I’m so much more than just the quirky little dude with bad lungs. I’m the original badass asthmatic. I made the words “fitness” and “lung disease” sound cool together. Im the first and only person with really severe asthma ever to finish the Boston marathon. Not once…but 3 times.
Im also one who doesn’t gets easily overwhelmed by my disease or by all the medical interventions that go along with it, but I have to admit these last couple of years have really sucked. Spending a lot of time in and around hospitals and clinics has a way of wearing even the strongest person down. On top of that, last month my Pulmonologist classfied my disease as end-stage and recommended I consider pulmonary palliative care. Let me tell you, nothing says “there’s nothing more we can do for you”, than being referred for palliative care. Now I know that palliative care is totally different than hospice care and might actually be beneficial, but it’s still involves more doctors, more appts and more time spent on thinking about my health problems. I would also be one of the first people with asthma to be in a program like this.
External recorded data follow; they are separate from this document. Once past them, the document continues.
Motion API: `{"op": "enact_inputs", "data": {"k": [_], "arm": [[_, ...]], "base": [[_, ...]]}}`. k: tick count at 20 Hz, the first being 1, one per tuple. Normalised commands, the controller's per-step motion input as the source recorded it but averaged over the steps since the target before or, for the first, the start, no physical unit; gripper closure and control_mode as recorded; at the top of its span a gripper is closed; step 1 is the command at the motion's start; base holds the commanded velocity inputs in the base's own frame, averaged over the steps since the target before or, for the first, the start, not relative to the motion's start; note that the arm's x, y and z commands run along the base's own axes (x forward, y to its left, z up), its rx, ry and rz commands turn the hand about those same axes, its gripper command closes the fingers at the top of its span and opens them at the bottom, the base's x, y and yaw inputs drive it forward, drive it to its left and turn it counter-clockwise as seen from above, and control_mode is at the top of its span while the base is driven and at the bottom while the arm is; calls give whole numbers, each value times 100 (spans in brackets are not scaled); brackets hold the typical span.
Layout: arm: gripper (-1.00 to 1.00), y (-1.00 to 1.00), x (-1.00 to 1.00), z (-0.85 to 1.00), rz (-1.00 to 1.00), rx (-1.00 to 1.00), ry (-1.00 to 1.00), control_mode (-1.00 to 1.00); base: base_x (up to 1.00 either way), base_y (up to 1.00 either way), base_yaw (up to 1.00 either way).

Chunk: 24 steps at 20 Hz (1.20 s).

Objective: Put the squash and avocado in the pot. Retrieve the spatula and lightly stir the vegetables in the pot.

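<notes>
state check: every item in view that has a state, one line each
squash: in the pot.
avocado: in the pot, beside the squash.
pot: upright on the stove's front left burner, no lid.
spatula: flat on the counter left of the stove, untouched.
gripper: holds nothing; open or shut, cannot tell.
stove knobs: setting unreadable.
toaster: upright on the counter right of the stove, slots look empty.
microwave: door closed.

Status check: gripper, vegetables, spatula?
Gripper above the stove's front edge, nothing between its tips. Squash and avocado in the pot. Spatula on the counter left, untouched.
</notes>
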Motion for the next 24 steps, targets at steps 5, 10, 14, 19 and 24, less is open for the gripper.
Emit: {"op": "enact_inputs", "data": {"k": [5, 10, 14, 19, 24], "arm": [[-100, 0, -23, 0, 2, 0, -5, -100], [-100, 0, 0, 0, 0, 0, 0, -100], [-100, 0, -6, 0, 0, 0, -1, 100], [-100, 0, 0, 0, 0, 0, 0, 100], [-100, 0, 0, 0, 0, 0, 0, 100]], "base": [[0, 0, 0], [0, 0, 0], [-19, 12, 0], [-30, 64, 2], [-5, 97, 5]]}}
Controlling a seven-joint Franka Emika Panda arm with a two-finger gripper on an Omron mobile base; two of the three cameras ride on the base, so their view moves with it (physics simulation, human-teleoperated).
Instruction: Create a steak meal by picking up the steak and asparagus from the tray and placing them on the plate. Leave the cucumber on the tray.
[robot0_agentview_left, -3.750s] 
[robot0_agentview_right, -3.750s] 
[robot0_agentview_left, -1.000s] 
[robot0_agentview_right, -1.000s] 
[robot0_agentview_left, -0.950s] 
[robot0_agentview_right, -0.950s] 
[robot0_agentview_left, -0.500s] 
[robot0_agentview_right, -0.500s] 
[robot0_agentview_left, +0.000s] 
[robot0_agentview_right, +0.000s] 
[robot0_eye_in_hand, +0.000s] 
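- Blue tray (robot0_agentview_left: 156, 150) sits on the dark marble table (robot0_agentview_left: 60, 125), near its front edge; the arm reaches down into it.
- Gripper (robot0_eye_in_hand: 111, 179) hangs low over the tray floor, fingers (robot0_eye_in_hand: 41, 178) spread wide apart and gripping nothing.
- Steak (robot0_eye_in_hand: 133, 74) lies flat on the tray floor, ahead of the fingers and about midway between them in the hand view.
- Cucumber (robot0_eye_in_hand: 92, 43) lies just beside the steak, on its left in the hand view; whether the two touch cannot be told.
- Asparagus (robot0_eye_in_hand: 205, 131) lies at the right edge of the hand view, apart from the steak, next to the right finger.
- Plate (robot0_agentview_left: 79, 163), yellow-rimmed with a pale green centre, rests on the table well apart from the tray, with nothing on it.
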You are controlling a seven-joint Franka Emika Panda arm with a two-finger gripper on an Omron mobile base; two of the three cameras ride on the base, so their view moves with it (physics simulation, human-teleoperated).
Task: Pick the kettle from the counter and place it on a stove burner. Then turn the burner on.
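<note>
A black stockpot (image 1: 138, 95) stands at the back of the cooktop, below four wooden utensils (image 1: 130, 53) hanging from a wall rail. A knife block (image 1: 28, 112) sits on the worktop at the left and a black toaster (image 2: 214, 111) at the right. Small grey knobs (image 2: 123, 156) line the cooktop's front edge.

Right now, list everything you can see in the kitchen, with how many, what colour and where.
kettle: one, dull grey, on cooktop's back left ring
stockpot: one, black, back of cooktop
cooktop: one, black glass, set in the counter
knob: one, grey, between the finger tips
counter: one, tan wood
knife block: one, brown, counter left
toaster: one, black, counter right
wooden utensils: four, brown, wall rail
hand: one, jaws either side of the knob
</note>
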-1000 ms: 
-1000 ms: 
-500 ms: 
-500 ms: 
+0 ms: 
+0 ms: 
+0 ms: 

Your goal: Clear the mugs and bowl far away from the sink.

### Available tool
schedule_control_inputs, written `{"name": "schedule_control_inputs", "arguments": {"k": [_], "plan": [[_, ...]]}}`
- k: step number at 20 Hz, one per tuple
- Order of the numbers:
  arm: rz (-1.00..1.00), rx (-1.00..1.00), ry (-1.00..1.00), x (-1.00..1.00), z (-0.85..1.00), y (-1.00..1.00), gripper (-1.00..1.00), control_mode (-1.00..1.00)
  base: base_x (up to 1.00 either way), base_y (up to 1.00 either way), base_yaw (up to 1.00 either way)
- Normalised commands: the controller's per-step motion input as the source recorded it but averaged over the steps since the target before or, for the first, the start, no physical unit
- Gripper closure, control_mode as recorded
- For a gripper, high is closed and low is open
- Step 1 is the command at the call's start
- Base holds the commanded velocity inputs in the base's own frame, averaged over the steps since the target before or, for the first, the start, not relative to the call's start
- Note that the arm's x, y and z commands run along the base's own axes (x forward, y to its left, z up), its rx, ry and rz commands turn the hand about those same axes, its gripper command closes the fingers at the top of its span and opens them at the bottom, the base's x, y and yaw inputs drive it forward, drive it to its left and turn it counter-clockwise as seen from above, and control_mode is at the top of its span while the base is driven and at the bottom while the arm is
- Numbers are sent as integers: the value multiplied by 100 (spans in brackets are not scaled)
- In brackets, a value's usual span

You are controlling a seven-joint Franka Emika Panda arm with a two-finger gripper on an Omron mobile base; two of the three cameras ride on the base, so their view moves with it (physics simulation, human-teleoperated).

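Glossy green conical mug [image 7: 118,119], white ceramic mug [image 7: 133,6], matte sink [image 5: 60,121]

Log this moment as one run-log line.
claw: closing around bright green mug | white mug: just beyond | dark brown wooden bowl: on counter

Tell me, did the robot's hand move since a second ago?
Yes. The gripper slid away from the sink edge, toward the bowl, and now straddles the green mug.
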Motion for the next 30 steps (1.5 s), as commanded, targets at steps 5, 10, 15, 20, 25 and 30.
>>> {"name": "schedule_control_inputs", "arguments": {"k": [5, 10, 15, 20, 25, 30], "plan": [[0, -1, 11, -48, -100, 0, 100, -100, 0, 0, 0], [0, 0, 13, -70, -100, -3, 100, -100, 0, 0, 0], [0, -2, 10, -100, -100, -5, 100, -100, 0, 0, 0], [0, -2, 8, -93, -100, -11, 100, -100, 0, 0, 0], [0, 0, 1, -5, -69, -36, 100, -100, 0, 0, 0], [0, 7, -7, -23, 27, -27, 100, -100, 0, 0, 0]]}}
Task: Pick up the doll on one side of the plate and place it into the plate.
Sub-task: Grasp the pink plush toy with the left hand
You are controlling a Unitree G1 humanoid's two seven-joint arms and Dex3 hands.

I think there comes a time when you start believing that because you’re sick so often, that you have to start the living that way full time, even on the good days. You get so frustrated with all the setbacks and disappointments, that you become satisfied with just taking it easy and trying not to rock the boat. Well, the hell with that…. I need to rock the boat.
So that brings me to today and the patting of my own back. Today I pushed myself into walking non-stop for a full hour . I covered less than 3 miles at a snails pace, but it might as well have been a full marathon because it’s farther than Ive walked in over a year. It was extremely hard to breath, especially on the hills, but not because Im out of shape, Ive still been getting in a mile and a half per day. My breathing sucked because my lung function is lower than its ever been, that’s just the way it is. As difficult as today’s walk was though, it felt good in my head and was just the right sized challenge I needed to pull myself out of this terrible rut Ive been in. Today’s mini-achievement reminded me once again that Im not my disease. I might not be able to move as fast as I used to, but I can still move, and more importantly… that I need to. Im going to be short of breath no matter what, so might as well do something that’s “non-medical” that Im good at, which is also healthy. Im still limping a little on my right side from the accident in late Dec, but not much pain anymore, unless I torgue it the wrong way.
You’ve probably heard this expressionbantered around in social media , but it’s so true. Those of us who live with a chronic disease , can get so caught up with all the sickness and medical crap going on in our lives, that we often forget who we really are. We are just regular people who unfortunately have health problems that we have to deal with. Our diseases, whatever they might be, can only take over if we let it.